Sarandë is the Riviera’s tourist capital: a compact, energetic town built around a curving promenade, with a busy ferry link to Corfu, and an unrivalled position for the region’s headline sights. Ksamil is 14 km south, Butrint and the Blue Eye are a short drive away, and Greece is visible across the strait. It draws the largest share of international visitors on this coast, and in high summer it feels like it.
Vlorë is a different animal — Albania’s third-largest city, a genuine port with a long history (Albanian independence was declared here in 1912), a large year-round population, and a much lower ratio of tourists to locals. It marks the point where the Adriatic meets the Ionian, sits at the foot of the Llogara Pass, and is the springboard for the Karaburun–Sazan marine national park.
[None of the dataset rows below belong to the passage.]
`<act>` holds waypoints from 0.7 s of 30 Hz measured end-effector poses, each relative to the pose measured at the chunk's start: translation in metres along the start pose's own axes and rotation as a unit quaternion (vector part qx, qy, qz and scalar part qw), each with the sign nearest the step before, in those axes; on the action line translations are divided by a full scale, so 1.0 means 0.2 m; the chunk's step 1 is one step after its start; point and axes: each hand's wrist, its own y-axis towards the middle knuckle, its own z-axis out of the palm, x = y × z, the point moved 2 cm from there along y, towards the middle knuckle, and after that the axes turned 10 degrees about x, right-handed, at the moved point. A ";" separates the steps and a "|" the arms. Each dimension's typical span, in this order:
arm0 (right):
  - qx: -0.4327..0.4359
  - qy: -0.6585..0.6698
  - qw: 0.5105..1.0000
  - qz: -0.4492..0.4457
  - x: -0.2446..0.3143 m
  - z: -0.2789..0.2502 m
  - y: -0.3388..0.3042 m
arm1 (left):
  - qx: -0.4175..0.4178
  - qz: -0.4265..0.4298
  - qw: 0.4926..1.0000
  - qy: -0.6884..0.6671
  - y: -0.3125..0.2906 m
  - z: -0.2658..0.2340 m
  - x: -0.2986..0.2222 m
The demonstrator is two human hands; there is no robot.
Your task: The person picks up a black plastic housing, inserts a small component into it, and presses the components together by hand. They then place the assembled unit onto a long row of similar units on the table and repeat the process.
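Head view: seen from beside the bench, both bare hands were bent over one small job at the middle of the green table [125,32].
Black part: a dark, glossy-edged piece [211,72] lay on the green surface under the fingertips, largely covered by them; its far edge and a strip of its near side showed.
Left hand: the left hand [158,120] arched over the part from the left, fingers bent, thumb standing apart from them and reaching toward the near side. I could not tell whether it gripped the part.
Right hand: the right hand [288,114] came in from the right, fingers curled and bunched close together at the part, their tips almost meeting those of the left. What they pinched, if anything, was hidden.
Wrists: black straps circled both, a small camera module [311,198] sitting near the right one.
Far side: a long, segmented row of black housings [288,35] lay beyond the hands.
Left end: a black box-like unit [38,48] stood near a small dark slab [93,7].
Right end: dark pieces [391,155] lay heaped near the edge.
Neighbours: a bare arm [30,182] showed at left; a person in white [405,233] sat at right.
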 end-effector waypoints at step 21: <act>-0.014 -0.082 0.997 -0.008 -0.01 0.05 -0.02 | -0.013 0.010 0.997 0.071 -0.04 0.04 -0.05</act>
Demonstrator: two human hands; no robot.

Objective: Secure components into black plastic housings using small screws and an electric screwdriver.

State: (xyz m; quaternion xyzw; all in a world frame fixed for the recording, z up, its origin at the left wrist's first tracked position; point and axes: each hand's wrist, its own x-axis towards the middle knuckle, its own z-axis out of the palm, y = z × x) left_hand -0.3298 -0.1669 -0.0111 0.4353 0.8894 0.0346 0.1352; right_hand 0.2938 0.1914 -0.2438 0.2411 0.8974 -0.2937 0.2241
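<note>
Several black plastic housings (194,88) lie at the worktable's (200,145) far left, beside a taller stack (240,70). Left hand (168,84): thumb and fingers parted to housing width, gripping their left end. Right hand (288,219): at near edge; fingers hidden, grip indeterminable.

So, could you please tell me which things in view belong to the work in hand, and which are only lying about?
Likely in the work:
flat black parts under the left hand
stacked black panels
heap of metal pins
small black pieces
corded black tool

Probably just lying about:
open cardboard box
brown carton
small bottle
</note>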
With its new international airport coming online just outside the city, Vlorë is positioned to become the fastest way into the northern Riviera. The question is which door fits your itinerary.
Side-by-Side Comparison
| Category | Sarandë | Vlorë | Winner |
|---|---|---|---|
| Vibe | Tourist-focused resort town, lively promenade | Working port city, more local, big-city energy | Depends on preference |
| Best beaches nearby | Ksamil (14 km) — turquoise, sandy islands | Karaburun, Radhimë, Orikum; Dhërmi/Himarë south | Sarandë (for Ksamil) |
| International crowds | Very high in peak summer | Moderate — more domestic tourism | Vlorë (quieter) |
| Hotel prices | €40–110/night (shoulder to peak) | €35–95/night (shoulder to peak) | Vlorë |
| Food scene | Broad, promenade-heavy, seafood strong | Large, local, excellent value | Roughly even |
| Corfu / Greece link | 30-min ferry to Corfu | None direct — drive to Sarandë first | Sarandë |
| Airport access | ~4–5 hrs from Tirana | New Vlorë airport nearby + Llogara access | Vlorë (with new airport) |
| Gateway to | Ksamil, Butrint, Blue Eye, Corfu | Llogara Pass, Dhërmi, Himarë, Karaburun | Depends on plan |
| Year-round | Yes, but quieter off-season | Yes — full city all year | Even |
| Best for | Southern Riviera + Corfu, first-timers | Northern Riviera, airport arrivals, quieter trips | — |
Beaches & Sea
Here’s the honest truth about both cities: you don’t come to either one for its own beach. Sarandë’s main promenade beach is a narrow strip of dark pebble — pleasant for an evening swim with the lights of Corfu across the water, but not a sun-and-sand day out. Vlorë’s city beaches (the old and new beaches along the bay) are urban stretches, fine for a dip but backed by the city rather than nature.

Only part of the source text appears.